Basta abrir as redes sociais para se deparar com imagens que há poucas décadas seriam impensáveis dentro de templos evangélicos: contagens regressivas pirotécnicas, canhões de fumaça, iluminação computadorizada digna de grandes festivais e pregações acompanhadas de batidas eletrônicas. Ao mesmo tempo, iniciativas como batismos realizados em chafarizes de shoppings centers e eventos em praças de alimentação têm ganhado os noticiários nacionais.

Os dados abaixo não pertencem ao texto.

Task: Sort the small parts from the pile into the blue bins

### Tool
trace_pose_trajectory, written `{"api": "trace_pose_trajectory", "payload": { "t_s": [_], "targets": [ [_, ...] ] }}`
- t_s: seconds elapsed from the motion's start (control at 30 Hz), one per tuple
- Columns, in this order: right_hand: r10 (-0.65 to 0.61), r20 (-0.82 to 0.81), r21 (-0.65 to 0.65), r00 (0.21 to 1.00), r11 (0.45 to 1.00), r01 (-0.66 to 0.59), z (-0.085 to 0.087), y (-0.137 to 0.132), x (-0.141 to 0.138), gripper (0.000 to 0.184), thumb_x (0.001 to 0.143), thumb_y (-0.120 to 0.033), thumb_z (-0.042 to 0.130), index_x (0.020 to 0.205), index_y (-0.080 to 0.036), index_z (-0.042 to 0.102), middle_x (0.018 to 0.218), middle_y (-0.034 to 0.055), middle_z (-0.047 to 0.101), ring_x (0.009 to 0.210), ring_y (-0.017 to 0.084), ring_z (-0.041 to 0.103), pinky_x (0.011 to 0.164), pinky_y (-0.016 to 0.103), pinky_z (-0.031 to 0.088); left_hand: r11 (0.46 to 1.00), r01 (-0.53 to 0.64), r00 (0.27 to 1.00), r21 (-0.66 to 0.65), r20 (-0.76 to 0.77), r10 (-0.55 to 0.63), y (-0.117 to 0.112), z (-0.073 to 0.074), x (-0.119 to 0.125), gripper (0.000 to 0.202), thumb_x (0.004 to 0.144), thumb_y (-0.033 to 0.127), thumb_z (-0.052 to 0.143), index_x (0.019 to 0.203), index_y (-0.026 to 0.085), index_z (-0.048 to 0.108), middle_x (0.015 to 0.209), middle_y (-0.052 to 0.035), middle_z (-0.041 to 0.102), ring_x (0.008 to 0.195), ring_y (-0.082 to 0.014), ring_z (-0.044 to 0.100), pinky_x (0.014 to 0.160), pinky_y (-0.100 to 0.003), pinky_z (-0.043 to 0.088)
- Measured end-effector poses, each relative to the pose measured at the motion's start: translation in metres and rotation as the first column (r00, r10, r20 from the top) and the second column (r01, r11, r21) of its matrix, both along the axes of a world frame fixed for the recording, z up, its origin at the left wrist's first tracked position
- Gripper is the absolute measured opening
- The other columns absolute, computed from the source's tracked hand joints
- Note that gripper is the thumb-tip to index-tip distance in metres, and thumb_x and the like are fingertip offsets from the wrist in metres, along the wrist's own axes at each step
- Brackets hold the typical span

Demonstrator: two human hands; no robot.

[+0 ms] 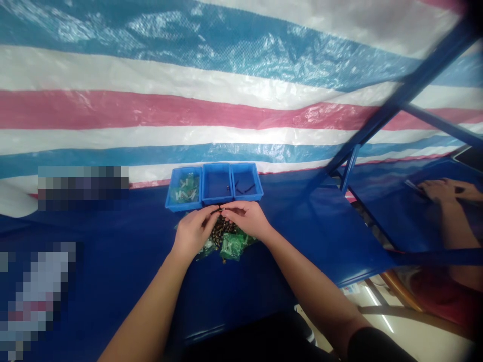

O Choque entre a Tradição e a Cultura Jovem
De um lado, líderes modernos defendem que os tempos mudaram. Para alcançar uma geração hiperconectada, que sofre com solidão, ansiedade e falta de propósito, a igreja precisa falar a linguagem visual e musical do jovem contemporâneo. Segundo defensores dessa linha, o método pode se transformar, desde que o cerne da mensagem — Cristo crucificado e ressurreto — permaneça intocado.
Por outro lado, pastores mais conservadores e teólogos acendem o sinal vermelho. A preocupação é que o culto esteja deixando de ser um momento de adoração a Deus e arrependimento para se tornar entretenimento e espetáculo humano. O risco apontado por muitos é transformar o altar em palco e o adorador em mero espectador.
"Se precisarmos de um show para atrair as pessoas à igreja, precisaremos de um show ainda maior para mantê-las lá. O que converte a alma é o Espírito Santo e a Palavra, não as luzes de neon."
— Ponto de vista defendido pela ala tradicionalO que as Escrituras Orientam?
O apóstolo Paulo já lidava com a questão da contextualização ao afirmar aos Coríntios: "Fiz-me tudo para com todos, a fim de por todos os meios salvar alguns" (1 Coríntios 9:22). No entanto, o mesmo apóstolo advertiu com firmeza: "Mas faça-se tudo decentemente e com ordem" (1 Coríntios 14:40). O desafio da igreja hodierna não é negar a tecnologia, mas garantir que ela sirva a Deus, e não à vaidade humana.